Desde niño soñaba sabiendo que soñaba; eran tantas las cosas prohibidas y al mismo tiempo deseadas…En los sesenta no sobraba de nada, aunque tampoco se pasaban grandes estrecheces.
Siempre se sintió inseguro, tenía miedo a no ser aceptado por el grupo, a no ser bien recibido. Esa situación le llevó a mostrarse ante los demás como un rebelde; sin embargo, necesitaba a la gente, y en cierta medida dependía de ella.
Se veía prisionero en un mundo monótono y casi siempre antipático. Quería expresar sus sentimientos, que eran muchos, pero no encontraba el momento ni la forma de hacerlo.
El día a día se le hacía muy largo, muy duro y en ocasiones angustioso. Pasaba gran parte del tiempo en la terraza de su casa observando el plácido vuelo de las palomas, interrumpido por los repentinos quiebros de las golondrinas en ascenso y descenso.
La liberación le llegaba al oscurecer. Ansiaba que llegara la noche para ser libre, para escapar de una realidad que lo asfixiaba.
Soñaba que volaba, y sabía que era un sueño. Era su refugio, su oasis y su firmamento. Noche tras noche se le abrían las puertas a un mundo fantástico, donde no había límites ni miedos. Aparecía en la terraza, en un tercer piso, se subía a la balaustrada y saltaba agitando los brazos con rapidez y decisión. Desde lo alto divisaba su barrio, su ciudad, y dominaba su angustia.

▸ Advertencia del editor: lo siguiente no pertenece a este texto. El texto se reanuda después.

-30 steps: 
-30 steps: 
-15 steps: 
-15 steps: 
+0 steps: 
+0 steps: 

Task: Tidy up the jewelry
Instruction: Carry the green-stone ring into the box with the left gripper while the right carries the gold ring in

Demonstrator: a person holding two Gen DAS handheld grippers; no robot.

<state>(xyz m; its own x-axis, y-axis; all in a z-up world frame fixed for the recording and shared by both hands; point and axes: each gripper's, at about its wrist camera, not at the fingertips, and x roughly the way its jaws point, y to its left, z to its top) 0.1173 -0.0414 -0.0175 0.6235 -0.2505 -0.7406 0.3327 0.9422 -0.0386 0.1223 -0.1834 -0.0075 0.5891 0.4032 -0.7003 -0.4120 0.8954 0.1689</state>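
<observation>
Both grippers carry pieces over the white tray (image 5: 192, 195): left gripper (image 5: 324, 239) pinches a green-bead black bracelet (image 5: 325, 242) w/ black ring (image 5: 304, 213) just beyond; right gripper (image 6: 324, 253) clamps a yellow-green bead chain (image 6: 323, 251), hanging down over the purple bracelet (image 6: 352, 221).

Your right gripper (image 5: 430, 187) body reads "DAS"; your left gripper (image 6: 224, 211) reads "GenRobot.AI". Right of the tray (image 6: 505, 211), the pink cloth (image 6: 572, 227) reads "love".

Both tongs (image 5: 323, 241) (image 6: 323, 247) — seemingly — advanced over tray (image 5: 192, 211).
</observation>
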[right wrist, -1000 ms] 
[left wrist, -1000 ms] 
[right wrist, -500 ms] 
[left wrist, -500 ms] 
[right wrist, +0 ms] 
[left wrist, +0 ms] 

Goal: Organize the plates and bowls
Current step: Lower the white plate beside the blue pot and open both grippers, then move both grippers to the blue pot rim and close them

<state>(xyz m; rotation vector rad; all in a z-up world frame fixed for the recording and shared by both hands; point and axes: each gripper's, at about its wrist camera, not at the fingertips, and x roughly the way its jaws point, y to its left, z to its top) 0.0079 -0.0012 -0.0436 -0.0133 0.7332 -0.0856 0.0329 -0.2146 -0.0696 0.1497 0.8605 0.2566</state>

Encerrado en ese mundo nocturno y liberador, las relaciones con su entorno eran cada vez más complicadas. Se mostraba irascible y hasta violento con sus padres cuando le llamaban la atención por cualquier cosa.
Comenzó su experiencia disfrutando de pequeños placeres, descubriendo algunas curiosidades y realizando pequeñas maldades y venganzas de niños. Hacía sin miedo y sin pudor todo aquello que en la vida real le resultaba incómodo o imposible: volar hasta el patio donde estaba el almacén de golosinas de un comercio importante de la ciudad (ni que decir tiene los atracones que se daba), ver, a través de la ventana, dormir a Encarni, que era la niña que le gustaba, aunque ella no lo supiera, y tirar piedras en vuelo (como los bombarderos) sobre los cristales de las viviendas de sus profesores más severos.
A medida que pasaba el tiempo fue seleccionado los sueños; mejor dicho, eligiendo los destinos adonde quería volar. Siempre le llamó la atención Japón por los mangas y sus series de animación, los anime. No sabía por qué, pero alucinaba con las líneas cinéticas que usaban para enfatizar un movimiento o una emoción. Era un apasionado de Kimba El León Blanco.
Una noche decidió viajar lejos, muy lejos, hasta una montaña al oeste de Kioto. Quedó prendado con la espesura y la frondosidad del paisaje. De repente se vio en medio de un bosque de bambú con una altura de más de quince metros. Estaba en Arashiyama, la montaña de las tormentas y voló por el sendero bajo el crujir de la madera de las cañas y del follaje.
El inoportuno y machacón timbre del despertador hacía añicos los sueños del joven un día sí y otro también, devolviéndolo a la cruda realidad.
Realizó otros muchos viajes y conoció sitios increíbles, como la avenida de los Baobabs de Madagascar, el cabo San Lucas en México o la Laguna Colorada en Bolivia.
Sus padres no acertaban a comprender por qué conocía tan bien esas civilizaciones y culturas, pues nunca lo veían leer. Si acaso, ver algún documental de la televisión.
Anoche el sueño se volvió más real; no conseguía distinguir entre sueño y realidad. Preocupado, quiso despertar, pero no pudo. Estaba atrapado en su propio sueño. Subió a la balaustrada, tomó impulso y agitó los brazos como siempre. El silencio de la noche era absoluto, hasta que su cuerpo y el asfalto se encontraron.